My Indianapolis barbershop was psychologically far from the mosques and bean pies of Chicago or Harlem. The “men among men” were distant from us, “the Lost-Founds,” the still-Negro. Muhammad Ali was more famous than Malcolm X as a symbol of the kind of defiant brotherhood that whites seemed to find so threatening and that was therefore so gratifying to blacks. Ali’s name change in 1964 made a more favorable impression than Malcolm X calling the 1963 March on Washington a “circus” or the Civil Rights Act of 1964 a “con game.” Malcolm X’s notoriety was derived from his appearances on the evening news as the gifted aphorist of racial apocalypse. Not until his assassination in 1965, the publication of his autobiography that same year, and the shock of the slogan “Black Power” to the country’s psyche did blacks in general feel that Malcolm X had been with them all along and that they had been in sympathy with him all that time, too.

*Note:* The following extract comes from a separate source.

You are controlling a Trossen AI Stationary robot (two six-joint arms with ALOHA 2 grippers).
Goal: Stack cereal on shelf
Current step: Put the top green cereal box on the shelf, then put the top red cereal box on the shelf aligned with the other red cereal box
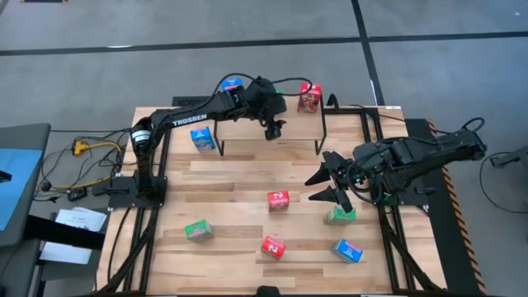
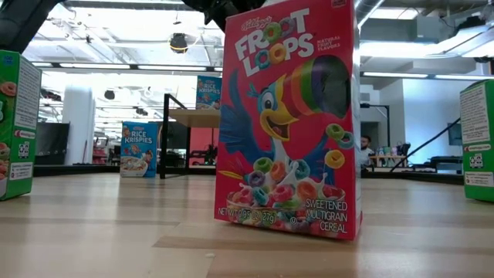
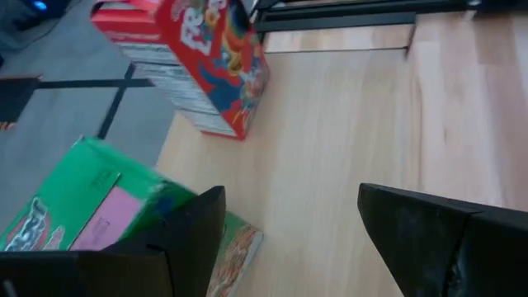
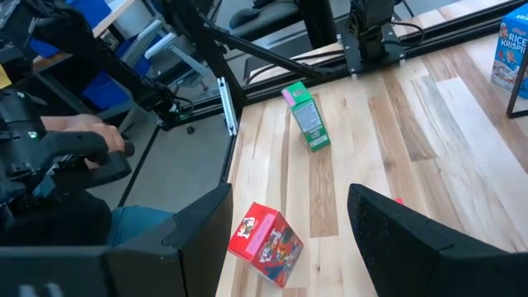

They say that Malcolm X liked to quote a line from Aesop: “Even when you are dead, you can get even with an enemy.” He can certainly worry some whites from the grave, as evidenced by the anxiety surrounding the making and release three years ago of Spike Lee’s Malcolm X, a film as harmless as Gandhi. But the momentary fashion for X caps and BY ANY MEANS NECESSARY T-shirts, the possibility that young black men might be influenced by Malcolm X’s inspired belligerence, set off a delirium of alarm, even though The Autobiography of Malcolm X has never been out of print.
Malcolm X died estranged from the Nation of Islam, the cult his charisma had done so much to broaden into a movement. Among those who expressed an unsavory satisfaction in the heretic’s punishment was Louis Farrakhan. As Malcolm X’s protégé, the suspicion goes, Farrakhan had to reassure the jealous Elijah Muhammad.
The Nation of Islam first permitted its members to vote in 1966, around the time that the civil rights movement left the red roads of the South and came up North to falter among the concrete towers. The National Guard was called in to put out fires, more whites left town, and plenty of businesses and some blacks followed them. While the Vietnam War spread the mystique of revolution, racial solidarity and group autonomy, supported by rediscovered episodes of U.S. history such as Marcus Garvey’s Back to Africa movement, seemed like alternative faiths or secret passageways to power. The exasperated pointed to Muhammad as the most successful disciple of Booker T. Washington’s program of economic self-sufficiency, but blacks on campuses were busy arguing over the validity of armed self-defense and the legacy of Malcolm X.
In his lifetime Malcolm X brought large numbers of young people into what had been an organization composed mostly of the middle-aged. In death he introduced the children of the black middle class and the students everyone expected to become middle-class to what had been, historically, black working-class sentiments about race redemption. Garveyism had been most attractive to the laboring masses who migrated from the South around World War I. Garvey’s movement fell apart in the 1920s, but it left behind in its urban settings a deep feeling about the ancestral destiny of blacks.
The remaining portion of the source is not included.